Task objective:
Everything in the listing below should be repeated verbatim, apart from the pictures.

Data:
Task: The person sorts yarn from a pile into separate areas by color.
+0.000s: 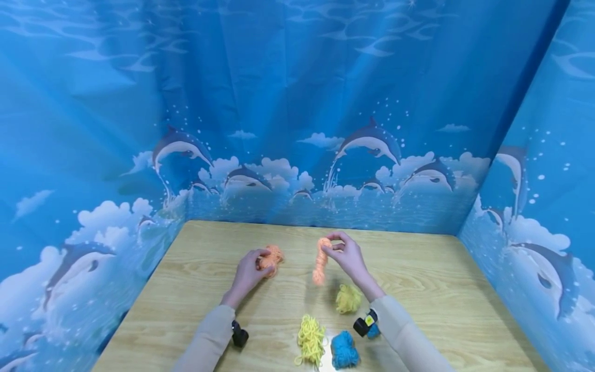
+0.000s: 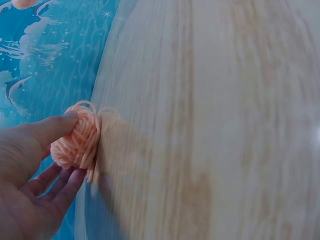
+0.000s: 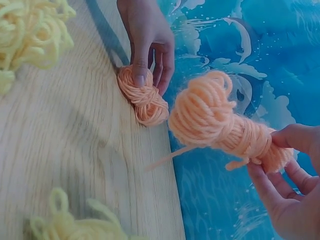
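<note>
My left hand (image 1: pixel 248 269) grips a bundle of peach yarn (image 1: pixel 275 258) on the far left part of the table, thumb on one side and fingers on the other. In the left wrist view this yarn bundle (image 2: pixel 77 140) shows loose loops at its top. My right hand (image 1: pixel 346 256) pinches the end of a second peach yarn bundle (image 1: pixel 321 261), which hangs over the table. The right wrist view shows this second bundle (image 3: pixel 215 120) bound round its middle, with a loose strand trailing from it.
Nearer me lie a loose yellow yarn heap (image 1: pixel 311 341) and a blue yarn bundle (image 1: pixel 344 350). Another yellow bundle (image 1: pixel 347 298) lies beside my right forearm. A bit of blue yarn (image 1: pixel 373 331) shows under the right wrist. Dolphin-print curtains (image 1: pixel 288 113) stand round the wooden table (image 1: pixel 195 289).
</note>
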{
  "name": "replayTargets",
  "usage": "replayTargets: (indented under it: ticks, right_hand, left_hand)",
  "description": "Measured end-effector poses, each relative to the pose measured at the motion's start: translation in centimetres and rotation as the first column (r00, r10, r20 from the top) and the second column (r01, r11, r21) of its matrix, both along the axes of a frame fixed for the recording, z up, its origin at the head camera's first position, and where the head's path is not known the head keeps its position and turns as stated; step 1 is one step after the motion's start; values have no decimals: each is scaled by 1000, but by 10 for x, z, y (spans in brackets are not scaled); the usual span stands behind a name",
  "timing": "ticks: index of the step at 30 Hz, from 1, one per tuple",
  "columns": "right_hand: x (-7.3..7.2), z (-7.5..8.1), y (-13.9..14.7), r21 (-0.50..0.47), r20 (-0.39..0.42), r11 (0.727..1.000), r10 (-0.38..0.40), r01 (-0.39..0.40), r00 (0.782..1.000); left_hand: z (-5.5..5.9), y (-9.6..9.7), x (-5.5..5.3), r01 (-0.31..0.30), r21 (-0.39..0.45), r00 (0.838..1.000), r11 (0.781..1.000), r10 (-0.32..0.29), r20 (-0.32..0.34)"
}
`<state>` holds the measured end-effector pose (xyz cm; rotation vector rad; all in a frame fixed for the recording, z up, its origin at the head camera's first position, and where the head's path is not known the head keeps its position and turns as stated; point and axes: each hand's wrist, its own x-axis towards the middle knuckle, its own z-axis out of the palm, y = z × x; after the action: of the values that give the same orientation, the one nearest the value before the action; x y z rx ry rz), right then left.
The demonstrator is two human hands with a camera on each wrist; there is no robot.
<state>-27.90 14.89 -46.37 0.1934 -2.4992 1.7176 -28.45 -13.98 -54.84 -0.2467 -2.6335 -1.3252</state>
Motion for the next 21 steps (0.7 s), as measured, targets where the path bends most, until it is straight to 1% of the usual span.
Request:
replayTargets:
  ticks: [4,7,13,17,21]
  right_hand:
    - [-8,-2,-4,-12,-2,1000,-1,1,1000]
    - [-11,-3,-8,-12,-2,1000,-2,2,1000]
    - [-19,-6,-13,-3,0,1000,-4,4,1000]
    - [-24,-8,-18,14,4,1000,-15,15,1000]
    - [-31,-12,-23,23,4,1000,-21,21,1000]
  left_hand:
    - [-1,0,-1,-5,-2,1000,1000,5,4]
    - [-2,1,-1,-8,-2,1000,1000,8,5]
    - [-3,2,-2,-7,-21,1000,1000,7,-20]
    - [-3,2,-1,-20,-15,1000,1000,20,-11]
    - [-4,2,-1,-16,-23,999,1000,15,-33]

The answer:
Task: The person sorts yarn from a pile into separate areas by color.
+0.000s: 
+0.000s: 
+0.000s: 
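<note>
My left hand (image 1: pixel 248 269) grips a bundle of peach yarn (image 1: pixel 275 258) on the far left part of the table, thumb on one side and fingers on the other. In the left wrist view this yarn bundle (image 2: pixel 77 140) shows loose loops at its top. My right hand (image 1: pixel 346 256) pinches the end of a second peach yarn bundle (image 1: pixel 321 261), which hangs over the table. The right wrist view shows this second bundle (image 3: pixel 215 120) bound round its middle, with a loose strand trailing from it.
Nearer me lie a loose yellow yarn heap (image 1: pixel 311 341) and a blue yarn bundle (image 1: pixel 344 350). Another yellow bundle (image 1: pixel 347 298) lies beside my right forearm. A bit of blue yarn (image 1: pixel 373 331) shows under the right wrist. Dolphin-print curtains (image 1: pixel 288 113) stand round the wooden table (image 1: pixel 195 289).
</note>
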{
  "name": "replayTargets",
  "usage": "replayTargets: (indented under it: ticks, right_hand, left_hand)",
  "description": "Measured end-effector poses, each relative to the pose measured at the motion's start: translation in centimetres and rotation as the first column (r00, r10, r20 from the top) and the second column (r01, r11, r21) of its matrix, both along the axes of a frame fixed for the recording, z up, its origin at the head camera's first position, and where the head's path is not known the head keeps its position and turns as stated; step 1 is one step after the motion's start; values have no decimals: each is scaled by 1000, but by 10 for x, z, y (spans in brackets are not scaled); the usual span stands behind a name",
  "timing": "ticks: index of the step at 30 Hz, from 1, one per tuple",
  "columns": "right_hand: x (-7.3..7.2), z (-7.5..8.1), y (-13.9..14.7), r21 (-0.50..0.47), r20 (-0.39..0.42), r11 (0.727..1.000), r10 (-0.38..0.40), r01 (-0.39..0.40), r00 (0.782..1.000); left_hand: z (-5.5..5.9), y (-9.6..9.7), x (-5.5..5.3), r01 (-0.31..0.30), r21 (-0.39..0.45), r00 (0.838..1.000), r11 (0.781..1.000), r10 (-0.32..0.29), r20 (-0.32..0.34)"
}
`<state>` holds the measured end-effector pose (xyz cm; rotation vector rad; all in a frame fixed for the recording, z up, its origin at the head camera's first position, and where the head's path is not known the head keeps its position and turns as stated; point and axes: each hand's wrist, its own x-axis towards the middle knuckle, its own z-axis out of the palm, y = z × x; after the action: of the values that give the same orientation, the one nearest the value before the action; x y z rx ry rz), right then left.
The demonstrator is two human hands with a camera on each wrist; there is no robot.
<state>-27.90 14.89 -46.37 0.1934 -2.4992 1.7176 -28.45 -13.98 -54.84 -0.2467 -2.6335 -1.3252</state>
Motion for the next 21 steps (0.7 s), as measured, targets where the path bends most, until it is straight to 1% of the usual span.
Request:
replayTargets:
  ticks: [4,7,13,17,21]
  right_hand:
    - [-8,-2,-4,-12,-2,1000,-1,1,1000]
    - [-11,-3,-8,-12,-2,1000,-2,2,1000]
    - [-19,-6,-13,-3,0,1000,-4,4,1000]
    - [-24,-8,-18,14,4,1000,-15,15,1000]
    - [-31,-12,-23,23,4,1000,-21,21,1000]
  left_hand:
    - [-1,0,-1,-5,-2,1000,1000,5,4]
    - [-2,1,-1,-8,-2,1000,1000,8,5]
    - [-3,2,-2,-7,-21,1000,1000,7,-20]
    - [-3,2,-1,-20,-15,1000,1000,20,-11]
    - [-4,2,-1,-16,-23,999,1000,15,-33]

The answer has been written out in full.